What you return must match the listing below line for line, minus its pictures.

──────────

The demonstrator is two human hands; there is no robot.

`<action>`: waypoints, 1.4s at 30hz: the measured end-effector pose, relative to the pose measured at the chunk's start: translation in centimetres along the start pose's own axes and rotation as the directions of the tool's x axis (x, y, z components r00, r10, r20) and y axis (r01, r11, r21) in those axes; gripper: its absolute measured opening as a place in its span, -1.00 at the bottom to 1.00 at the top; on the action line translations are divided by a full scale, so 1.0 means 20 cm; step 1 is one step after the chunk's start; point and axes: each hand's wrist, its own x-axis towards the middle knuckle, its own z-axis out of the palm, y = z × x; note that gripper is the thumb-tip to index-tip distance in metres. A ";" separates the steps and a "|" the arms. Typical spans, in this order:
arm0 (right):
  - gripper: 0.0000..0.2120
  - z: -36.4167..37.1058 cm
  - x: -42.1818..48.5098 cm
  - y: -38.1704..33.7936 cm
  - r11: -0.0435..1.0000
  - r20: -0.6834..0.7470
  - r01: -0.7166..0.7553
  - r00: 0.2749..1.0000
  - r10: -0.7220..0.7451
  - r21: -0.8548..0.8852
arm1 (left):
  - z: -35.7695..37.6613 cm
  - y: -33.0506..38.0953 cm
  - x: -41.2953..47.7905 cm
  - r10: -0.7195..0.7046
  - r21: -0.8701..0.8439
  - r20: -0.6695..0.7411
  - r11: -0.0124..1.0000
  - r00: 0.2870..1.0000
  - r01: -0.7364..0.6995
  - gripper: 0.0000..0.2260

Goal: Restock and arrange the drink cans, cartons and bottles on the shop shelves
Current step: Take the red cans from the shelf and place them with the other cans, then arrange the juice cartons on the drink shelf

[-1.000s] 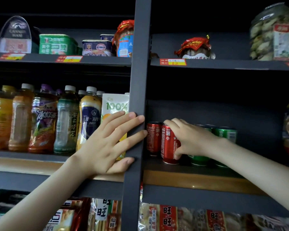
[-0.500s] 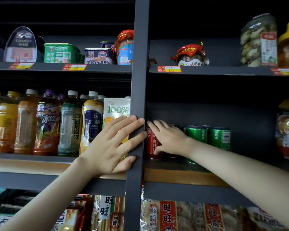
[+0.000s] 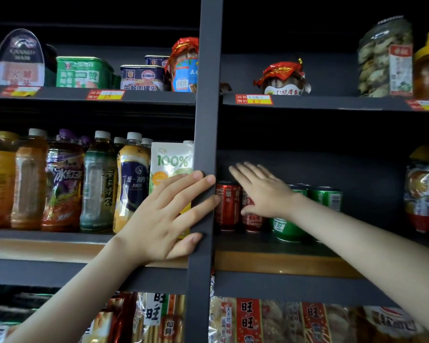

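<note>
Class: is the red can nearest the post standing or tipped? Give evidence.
Standing upright: the red can has its rim on top, its base on the shelf, sides vertical.

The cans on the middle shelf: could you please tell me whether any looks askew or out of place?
Nothing is spilled or tipped. One green metal drink can stands further forward than the red metal drink cans beside it, so the front row looks uneven.

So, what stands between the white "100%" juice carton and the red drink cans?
The dark grey upright shelf post, as the head view shows; the left hand rests flat on it.
</note>
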 end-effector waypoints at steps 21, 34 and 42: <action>-0.50 -0.35 -0.43 -0.79 0.922 -0.748 0.166 0.643 0.167 0.349 | -0.43 0.07 -0.17 -0.510 0.239 0.181 0.852 0.841 0.465 -0.62; -0.08 -0.39 0.30 -1.05 0.721 -0.080 -0.482 0.802 0.591 0.498 | -0.56 -0.35 -0.61 -0.583 0.330 0.151 0.791 0.798 0.516 -0.67; 0.12 -0.31 0.52 -1.02 0.523 0.077 -0.684 0.641 0.764 0.509 | -0.49 -0.50 -0.74 -0.513 0.206 0.201 0.855 0.835 0.476 -0.70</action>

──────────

== ANSWER SECTION ==
The demonstrator is two human hands; there is no robot.

`<action>`: waypoints, 1.4s at 30hz: the measured end-effector pose, relative to the pose measured at the chunk's start: translation in centimetres along the start pose's own axes and rotation as the directions of the tool's x axis (x, y, z components r00, r10, r20) and y axis (r01, r11, r21) in those axes; gripper: its absolute measured opening as a place in its span, -1.00 at the bottom to 1.00 at the top; on the action line translations are divided by a full scale, so 1.0 means 20 cm; step 1 is one step after the chunk's start; point and axes: each hand's wrist, its own x-axis towards the middle knuckle, its own z-axis out of the palm, y = z × x; note that gripper is the thumb-tip to index-tip distance in metres. A ";" separates the steps and a "|" the arms. Typical spans, in this order:
arm0 (right):
  - gripper: 0.0000..0.2120
  - z: -36.4167..37.1058 cm
  - x: -42.1818..48.5098 cm
  - y: -38.1704..33.7936 cm
  - r11: -0.0435..1.0000
  - r20: -0.6834..0.7470
  - r01: -0.7166..0.7553
  - r00: 0.2749..1.0000
  - r10: -0.7220..0.7451
  - r21: -0.8548..0.8852
arm1 (left):
  - z: -35.7695..37.6613 cm
  - y: -33.0506..38.0953 cm
  - x: -41.2953..47.7905 cm
  - r10: -0.7195..0.7046
  - r21: -0.8701..0.8439
  - r20: -0.6695..0.7411
  - r11: -0.0124..1.0000
  - r00: 0.2870..1.0000
  - r01: -0.7364..0.6995
  - gripper: 0.0000..0.2260

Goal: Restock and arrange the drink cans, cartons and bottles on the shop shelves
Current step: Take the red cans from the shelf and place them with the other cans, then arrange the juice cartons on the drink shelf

[-1.000s] 
[-0.500s] 
[+0.000s] 

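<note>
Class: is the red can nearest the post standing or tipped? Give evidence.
Standing upright: the red can has its rim on top, its base on the shelf, sides vertical.

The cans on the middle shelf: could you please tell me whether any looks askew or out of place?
Nothing is spilled or tipped. One green metal drink can stands further forward than the red metal drink cans beside it, so the front row looks uneven.

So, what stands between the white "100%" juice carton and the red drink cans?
The dark grey upright shelf post, as the head view shows; the left hand rests flat on it.
</note>
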 end-effector waypoints at steps 21, 34 and 42: <action>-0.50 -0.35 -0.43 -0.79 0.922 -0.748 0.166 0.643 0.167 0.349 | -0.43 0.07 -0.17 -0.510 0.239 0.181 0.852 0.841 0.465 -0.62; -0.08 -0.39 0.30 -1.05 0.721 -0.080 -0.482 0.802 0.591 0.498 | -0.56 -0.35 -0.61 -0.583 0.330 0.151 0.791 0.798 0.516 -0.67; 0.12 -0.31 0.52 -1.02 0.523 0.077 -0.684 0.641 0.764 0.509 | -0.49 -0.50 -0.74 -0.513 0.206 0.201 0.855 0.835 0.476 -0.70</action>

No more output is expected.